The recent advances in Information and Communication Technologies (ICTs) enabled a growing amount of people worldwide to remotely interact at affordable costs, embracing the possibility to join in complex human activities like neurorehabilitation. During the last decades telemedicine tools have been implemented, which have proven to be a solution for continuity of care in patients at risk of isolation (e.g. people living in remote areas worldwide) and in several clinical conditions (e.g. immunocompromised individuals) showing good adherence and also a positive impact in terms of efficacy in different areas of intervention. Additionally, telerehabilitation can be adapted to multiple clinical conditions and allows individualization of treatment to suit the needs of the patient and the pathology.
The health pandemic caused by SARS-CoV-2 (COVID-19) has limited the access of a large number of patients with acquired brain damage to neurorehabilitation programs . The activities of the rehabilitative team were limited to those strictly necessary: the out-patients’ treatments or those delivered at home by therapists were suspended ante most of in-patients were confined to patient’s room. Noteworthy, beyond physical distancing measures, also changes in healthcare services access regulation are negatively affecting the access to rehabilitative services during the current pandemic .

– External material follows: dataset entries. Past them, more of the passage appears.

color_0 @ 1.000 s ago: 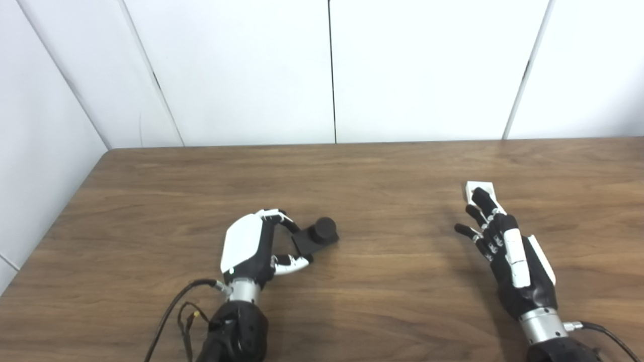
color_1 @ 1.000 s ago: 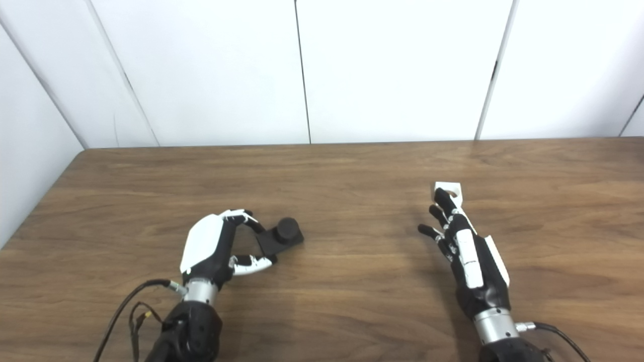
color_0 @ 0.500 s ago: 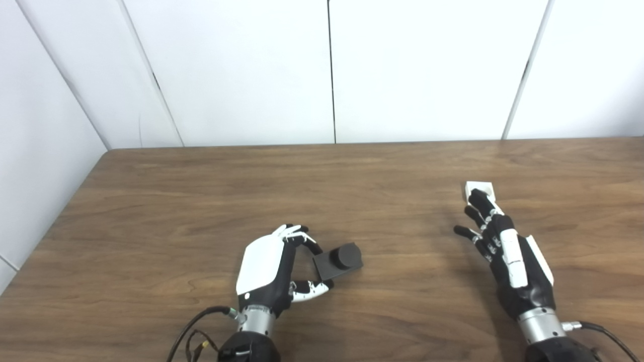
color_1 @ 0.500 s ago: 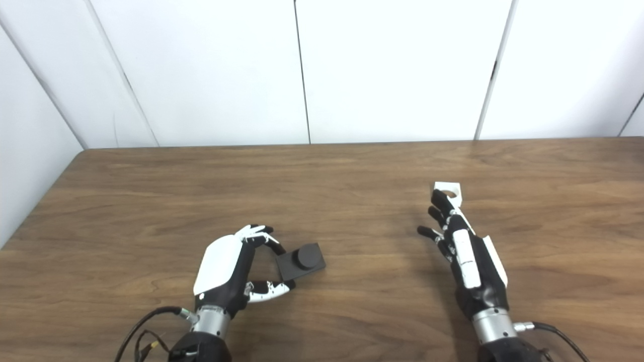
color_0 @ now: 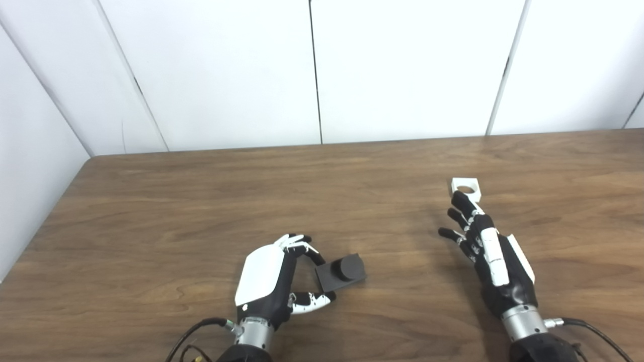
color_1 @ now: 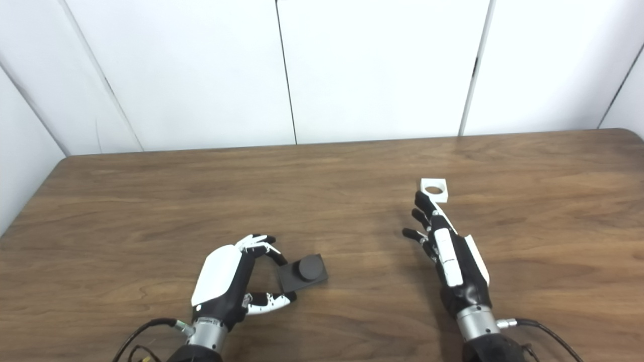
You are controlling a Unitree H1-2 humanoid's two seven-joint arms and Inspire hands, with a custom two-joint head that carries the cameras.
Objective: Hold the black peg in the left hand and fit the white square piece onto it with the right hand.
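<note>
The peg (color_0: 343, 270), a black square base with a short round stub on top, sits on the table (color_0: 201, 201) low in the frame, a little left of centre. It rests flat on the wood, its stub pointing up. The left hand (color_0: 274, 279) lies just to its left, palm turned toward it, fingers (color_0: 307, 251) curled over toward the base's upper left corner and the thumb (color_0: 314, 300) reaching under its lower left corner. Fingers and thumb are apart, forming an open curve around that side of the base; whether the tips actually touch it cannot be told from either view, and nothing is clamped.

The white piece (color_1: 434, 189), a small square block with a round hole through its top, lies flat on the table right of centre, well apart from the peg. The right hand (color_1: 450, 256) stretches up from the lower right, its back showing, fingers straight and spread. The longest fingertip (color_1: 419, 198) ends just beside the near left corner of the white piece, possibly touching it; the hand holds nothing.

Cables (color_1: 541, 329) trail from both wrists at the bottom edge. White wall panels (color_0: 402, 65) fill the upper half of the frame behind the table.
</note>
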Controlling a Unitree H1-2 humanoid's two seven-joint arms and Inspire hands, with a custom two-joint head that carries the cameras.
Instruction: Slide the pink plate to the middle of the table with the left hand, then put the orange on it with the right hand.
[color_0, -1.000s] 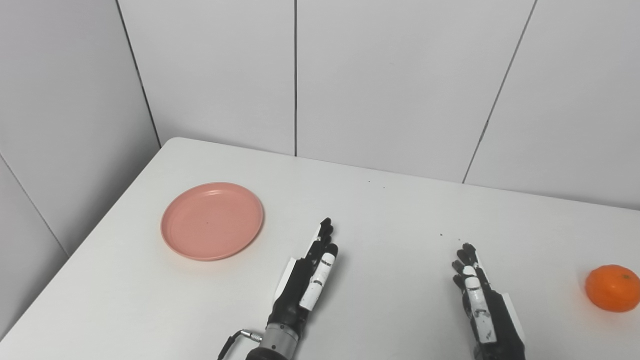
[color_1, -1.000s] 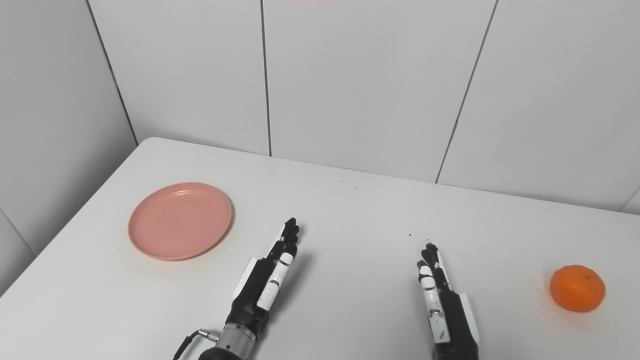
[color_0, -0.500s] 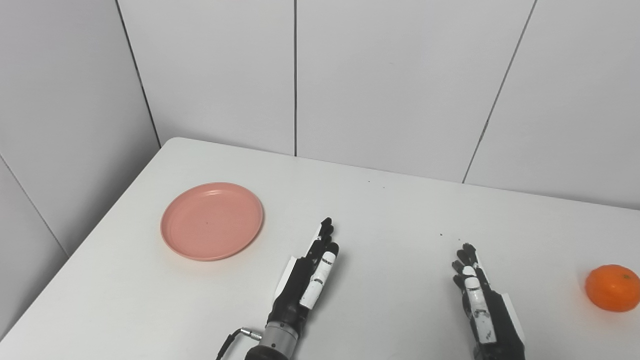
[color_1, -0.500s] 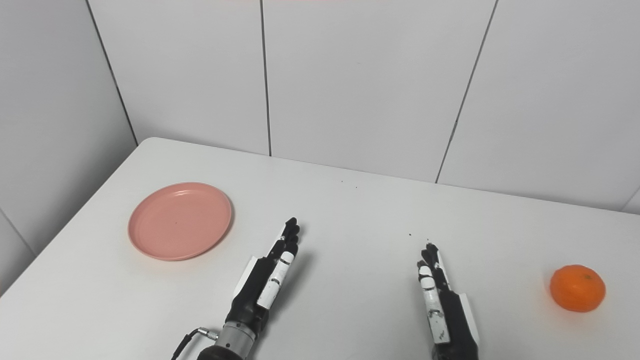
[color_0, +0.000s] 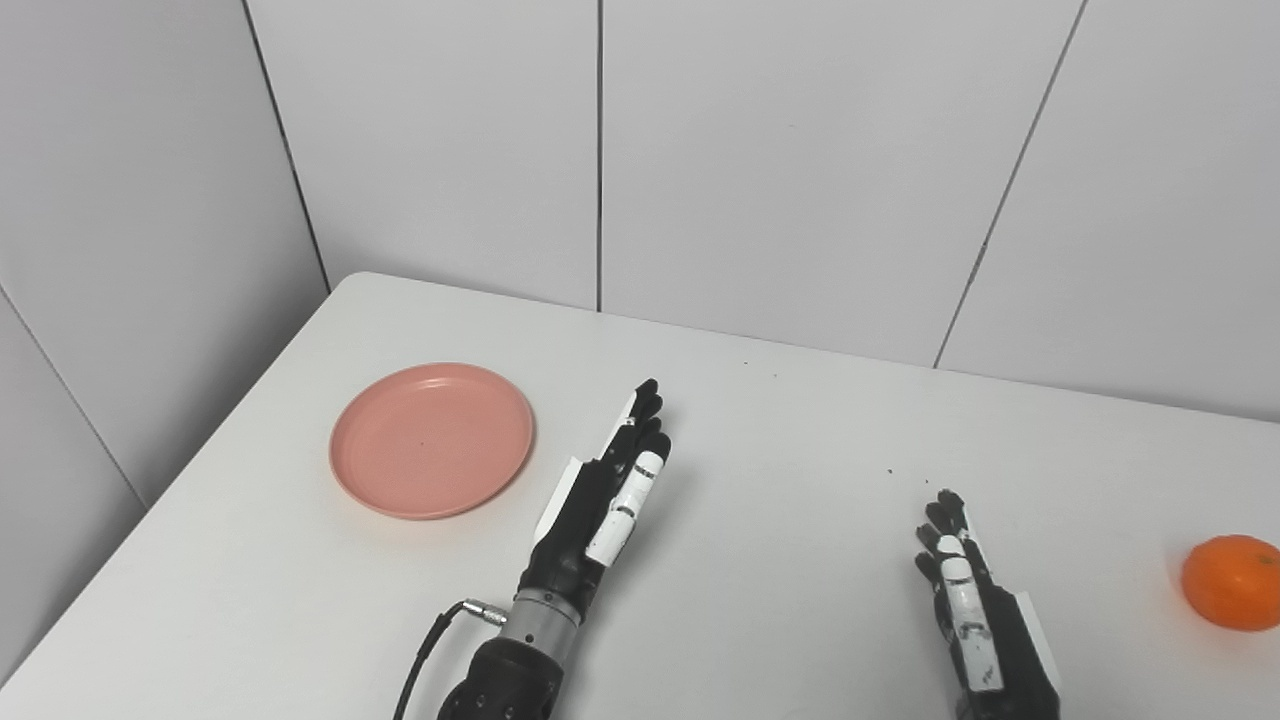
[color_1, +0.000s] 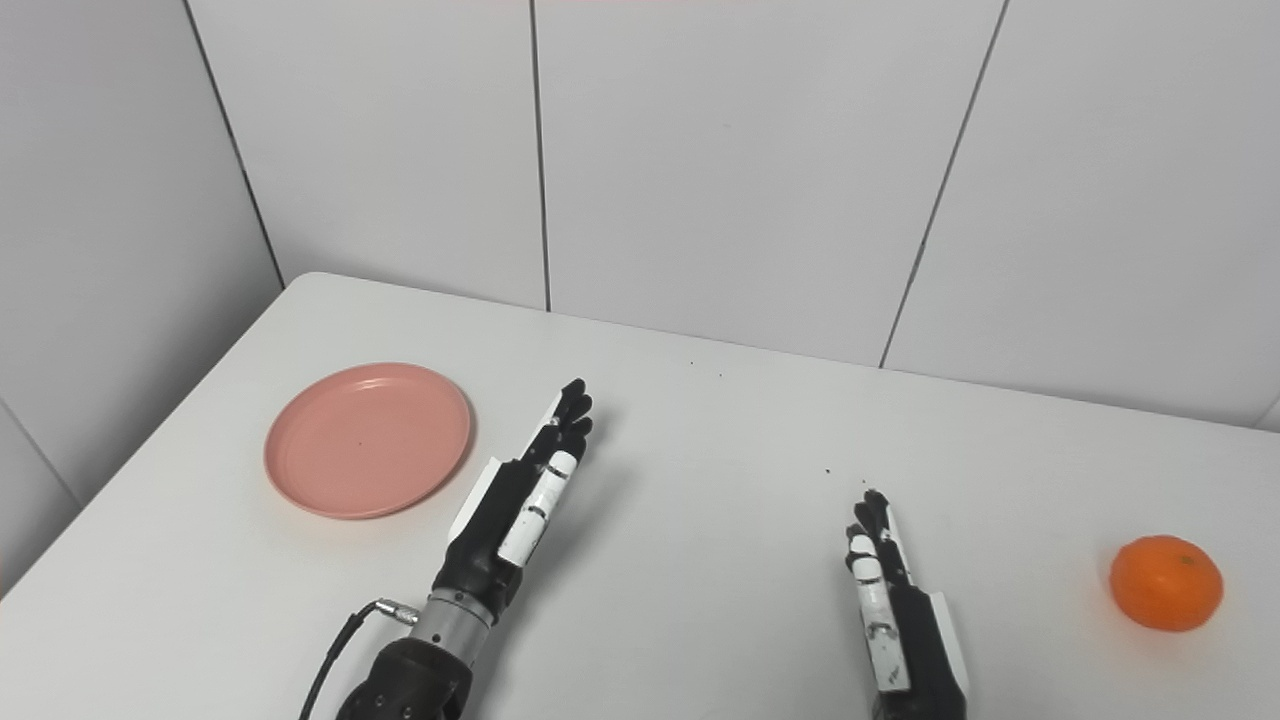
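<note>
On the table (color_0: 780, 440), the plate (color_0: 432, 439) lies far left, the orange (color_0: 1230, 582) far right, well apart.

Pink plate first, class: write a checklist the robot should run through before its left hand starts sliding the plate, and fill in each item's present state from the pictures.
1. Round pink plastic plate lies flat on the white table, nothing on it: ok.
2. Left hand holds nothing, fingers extended: ok.
3. Left hand touching the plate: not ok; it sits just right of the rim, a gap showing.
4. Middle of the table free to receive the plate: not ok, the left hand lies across the way.
5. Small orange fruit rests apart near the right edge, untouched: ok.
6. Right hand empty, waiting away from the plate: ok.
</note>
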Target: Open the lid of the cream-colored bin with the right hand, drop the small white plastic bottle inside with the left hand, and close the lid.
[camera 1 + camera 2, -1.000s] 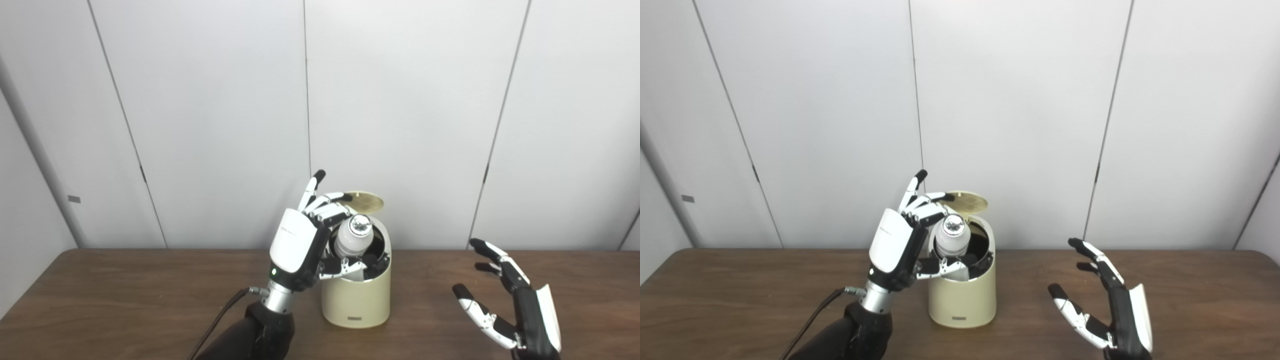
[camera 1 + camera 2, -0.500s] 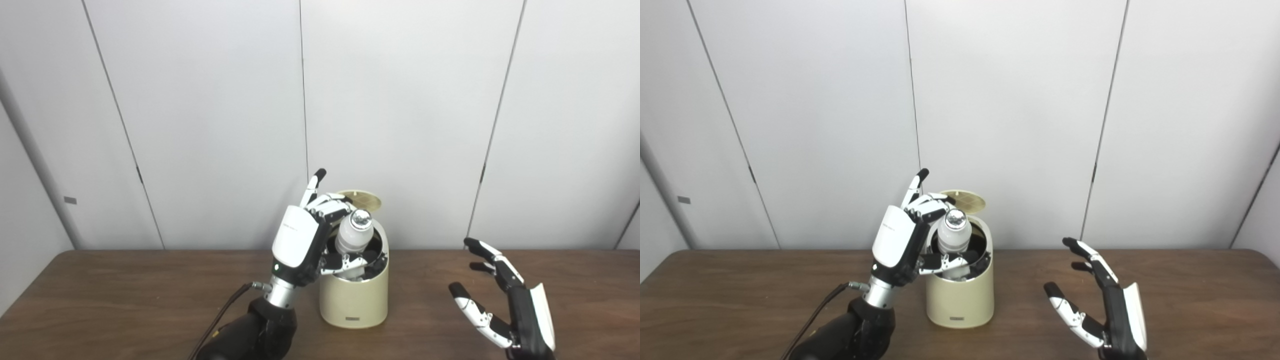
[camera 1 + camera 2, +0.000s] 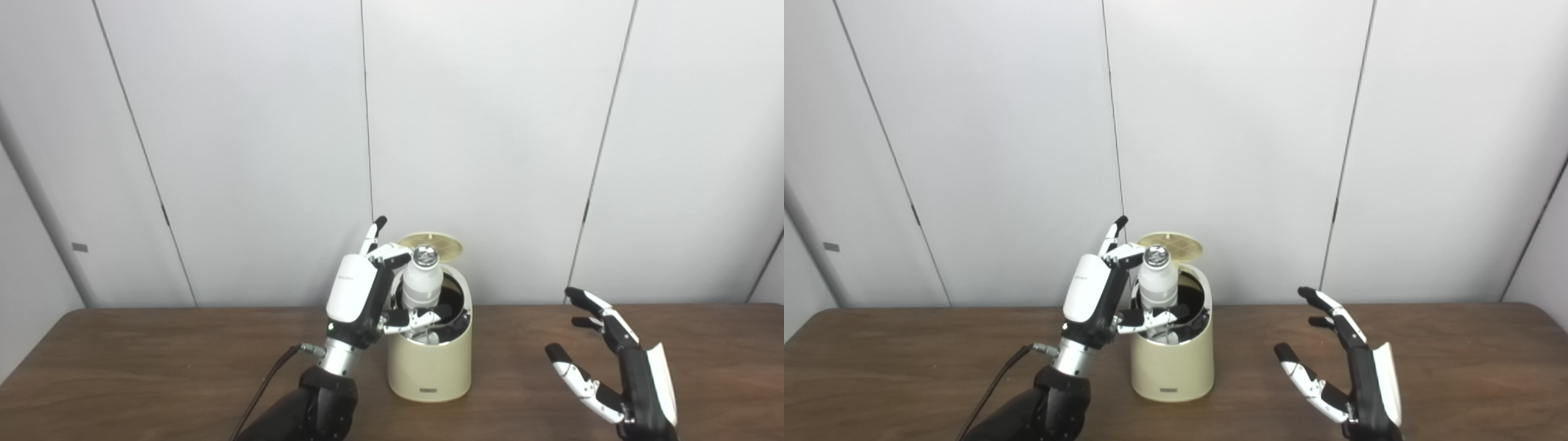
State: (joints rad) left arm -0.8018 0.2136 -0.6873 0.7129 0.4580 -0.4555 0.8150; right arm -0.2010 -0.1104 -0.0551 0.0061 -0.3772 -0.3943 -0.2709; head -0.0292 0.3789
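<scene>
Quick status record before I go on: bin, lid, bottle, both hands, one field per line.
bin: cream, on the table, upright
lid: up, hinged at the back
bottle: white, upright, silver cap on top, base within the bin mouth, not yet dropped
left hand: shut on the bottle, at the bin's left rim
right hand: open, fingers spread, right of the bin, touching nothing
left to do: release bottle, close lid
</scene>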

Ensuring the continuity of cure, an adequate treatment intensity and repetition over time are major challenges in neurorehabilitation. Telerehabilitation can potentially enable continuum of care in situations of physical distancing, so it could be an effective alternative to physical intervention and mitigate some negative effects caused by the pandemic. As far as neurorehabilitation is concerned, most of the programmes developed have focused on specific aspects, especially motor aspects such as balance or upper limb, but not on a multi-specialist approach or within a more global framework. Moreover, most of these studies have used selected samples with restricted inclusion criteria (excluding cognitive problems, language, major dependencies…).
The objective of this study was to determine the effectiveness, adherence and usability of a teleneurorehabilitation tool aimed at providing patients with acquired brain injury with clinical assistance during the pandemic.
All patients older than 18 years old who participated in a face-to-face neurorehabilitation program at the time of confinement were candidates to participate in a teleneurorehabilitation program. An individual intervention was planned for all the participants who accepted to participate in the teleneurorehabilitation program to replicate their face-to-face program, reproducing the contents, duration and frequency of the sessions, as well as their previously assigned therapists. This planning was reviewed weekly. The effectiveness of the program was determined from the change in functional independence, determined with the extended version of the Barthel Index, once the face-to-face activity was resumed. The adherence to the program was assessed by the responsible therapist using a 10-point Likert scale. The usability of the teleneurorehabilitation tool was determined by the participants using an “ad-hoc” questionnaire.
The teleneurorehabilitation intervention was effective at improving the independence of patients with acquired brain injury, and promoted high adherence and usability. These data could be seen as an opportunity to rethink current neurorehabilitative routines, envisioning mixed procedures in which face-to-face sessions are integrated and combined with telerehabilitation.